Equinix reported better-than-expected revenue during the second quarter at $1.8B, up 10% over the same quarter last year. The company saw record quarterly bookings and its highest-ever growth — its 78th consecutive quarter of top-line revenue growth. Digital Realty reported quarterly revenues at $1.1B, up 1% from Q1. Although new bookings were down slightly from the first quarter, the company saw its vacancy rate drop by 60 basis points, with the firm’s leadership pointing to a record development pipeline. 

Executives at both companies are pointing to these numbers as indicators that demand will continue to grow even with economic uncertainty ahead. Equinix’s Meyers highlighted the company’s booking numbers, which he said picked up over the course of Q2 even as economic conditions became more uncertain. 

“The trend line on bookings continues to be strong,” Meyer said. “We're seeing real commitment from folks relative to digital transformation — we're seeing that strength across regions and across sectors, both in the service provider side of our business and the enterprise side of our business, and that’s across virtually every sector.”

This bullish outlook comes even as rents and other costs for tenants are expected to rise significantly. Both Equinix and Digital Realty said they plan to continue raising rents in the coming months, a product of both supply of server space significantly trailing demand and broader pressures on the marketplace like supply chain disruption and energy prices. 
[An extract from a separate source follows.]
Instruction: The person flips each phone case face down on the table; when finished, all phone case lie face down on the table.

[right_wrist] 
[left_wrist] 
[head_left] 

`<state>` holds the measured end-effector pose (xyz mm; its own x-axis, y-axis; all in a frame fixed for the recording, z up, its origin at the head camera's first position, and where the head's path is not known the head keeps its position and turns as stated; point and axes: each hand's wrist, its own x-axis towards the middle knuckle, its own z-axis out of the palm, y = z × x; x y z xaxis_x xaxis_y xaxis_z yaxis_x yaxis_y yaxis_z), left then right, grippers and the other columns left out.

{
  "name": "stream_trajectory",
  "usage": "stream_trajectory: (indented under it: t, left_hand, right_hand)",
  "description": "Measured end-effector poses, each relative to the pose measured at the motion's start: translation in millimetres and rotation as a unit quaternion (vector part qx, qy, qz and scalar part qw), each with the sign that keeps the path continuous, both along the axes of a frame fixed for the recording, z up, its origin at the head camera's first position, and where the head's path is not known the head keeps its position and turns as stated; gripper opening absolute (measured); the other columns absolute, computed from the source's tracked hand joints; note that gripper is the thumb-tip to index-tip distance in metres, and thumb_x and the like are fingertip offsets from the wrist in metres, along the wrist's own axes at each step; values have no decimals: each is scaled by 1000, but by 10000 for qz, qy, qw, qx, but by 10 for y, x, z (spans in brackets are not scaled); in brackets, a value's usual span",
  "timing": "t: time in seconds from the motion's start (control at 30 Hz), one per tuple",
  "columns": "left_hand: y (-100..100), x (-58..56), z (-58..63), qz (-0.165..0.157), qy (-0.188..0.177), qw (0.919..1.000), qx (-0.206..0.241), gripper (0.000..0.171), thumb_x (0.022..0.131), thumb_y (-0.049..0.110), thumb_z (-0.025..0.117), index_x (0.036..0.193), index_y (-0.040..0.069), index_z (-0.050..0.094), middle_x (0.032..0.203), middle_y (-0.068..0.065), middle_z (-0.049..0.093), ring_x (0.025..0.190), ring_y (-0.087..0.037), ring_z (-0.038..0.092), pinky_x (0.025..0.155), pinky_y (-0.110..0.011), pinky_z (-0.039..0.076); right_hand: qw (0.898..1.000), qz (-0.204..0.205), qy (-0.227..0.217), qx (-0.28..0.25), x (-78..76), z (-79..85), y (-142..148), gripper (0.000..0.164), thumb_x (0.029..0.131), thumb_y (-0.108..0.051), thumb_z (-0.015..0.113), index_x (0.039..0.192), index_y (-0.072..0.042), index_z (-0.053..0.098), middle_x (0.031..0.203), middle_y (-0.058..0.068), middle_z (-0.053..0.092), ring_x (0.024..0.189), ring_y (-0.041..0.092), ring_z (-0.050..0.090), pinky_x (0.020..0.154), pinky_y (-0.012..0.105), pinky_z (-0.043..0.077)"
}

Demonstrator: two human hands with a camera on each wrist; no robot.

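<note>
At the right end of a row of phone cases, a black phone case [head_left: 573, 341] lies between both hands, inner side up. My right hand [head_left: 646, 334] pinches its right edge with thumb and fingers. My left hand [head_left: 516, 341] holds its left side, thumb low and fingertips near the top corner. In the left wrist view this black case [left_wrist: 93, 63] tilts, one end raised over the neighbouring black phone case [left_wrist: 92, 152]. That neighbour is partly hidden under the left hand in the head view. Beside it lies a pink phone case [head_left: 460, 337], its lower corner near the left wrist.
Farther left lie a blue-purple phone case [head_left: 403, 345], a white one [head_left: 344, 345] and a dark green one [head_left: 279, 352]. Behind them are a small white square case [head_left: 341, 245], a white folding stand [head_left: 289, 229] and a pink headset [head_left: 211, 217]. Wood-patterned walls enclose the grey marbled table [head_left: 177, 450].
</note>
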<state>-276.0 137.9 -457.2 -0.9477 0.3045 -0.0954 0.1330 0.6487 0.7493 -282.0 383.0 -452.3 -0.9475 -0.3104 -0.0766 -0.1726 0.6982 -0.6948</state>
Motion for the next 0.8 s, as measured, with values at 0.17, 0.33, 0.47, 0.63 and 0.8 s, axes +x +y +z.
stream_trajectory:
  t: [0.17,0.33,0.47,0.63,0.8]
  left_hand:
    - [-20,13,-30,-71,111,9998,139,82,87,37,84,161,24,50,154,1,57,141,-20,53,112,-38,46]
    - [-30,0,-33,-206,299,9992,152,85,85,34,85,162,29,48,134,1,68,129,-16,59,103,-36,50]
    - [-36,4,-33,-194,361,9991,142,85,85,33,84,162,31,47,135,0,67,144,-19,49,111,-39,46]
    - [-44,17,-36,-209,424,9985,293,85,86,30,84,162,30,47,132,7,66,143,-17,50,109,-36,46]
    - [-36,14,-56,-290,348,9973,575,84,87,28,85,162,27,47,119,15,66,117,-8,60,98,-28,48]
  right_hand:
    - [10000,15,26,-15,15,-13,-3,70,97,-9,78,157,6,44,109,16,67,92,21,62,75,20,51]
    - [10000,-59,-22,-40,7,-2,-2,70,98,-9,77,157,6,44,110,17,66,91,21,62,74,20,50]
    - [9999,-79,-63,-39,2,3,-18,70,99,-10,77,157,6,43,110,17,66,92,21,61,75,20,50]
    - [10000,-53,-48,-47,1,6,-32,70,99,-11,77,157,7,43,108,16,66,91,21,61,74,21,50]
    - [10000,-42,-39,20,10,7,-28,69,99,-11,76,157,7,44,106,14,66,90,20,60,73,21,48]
But even with the cost of server space going up for tenants, leadership at Equinix and Digital Realty expressed confidence that tenants will be willing to pay those higher prices. Digital Realty CFO Andy Power said he has seen this play out in past economic downturns, when companies have doubled down on their IT and data center spending. 

“We are really a mission-critical priority; we're not a discretionary spend,” Power said.

“We've also been through a few economic cycles as well, and the history would say that the trend is our friend on that topic.”

Equinix’s Meyers agrees. He said the industry is already seeing signs that digital infrastructure is where companies direct their cash when the going gets tough, even in sectors that are the most vulnerable to macroeconomic trends, such as retail. 

“That's a classic example of a sector that people are saying: oh, boy, a recession could clearly impact consumer wallet spend and retail would suffer from that,” Meyers said. “Well, we are not seeing that show up in terms of their decision-making around their commitment to digital. They simply can't afford not to be prepared for the digital future.”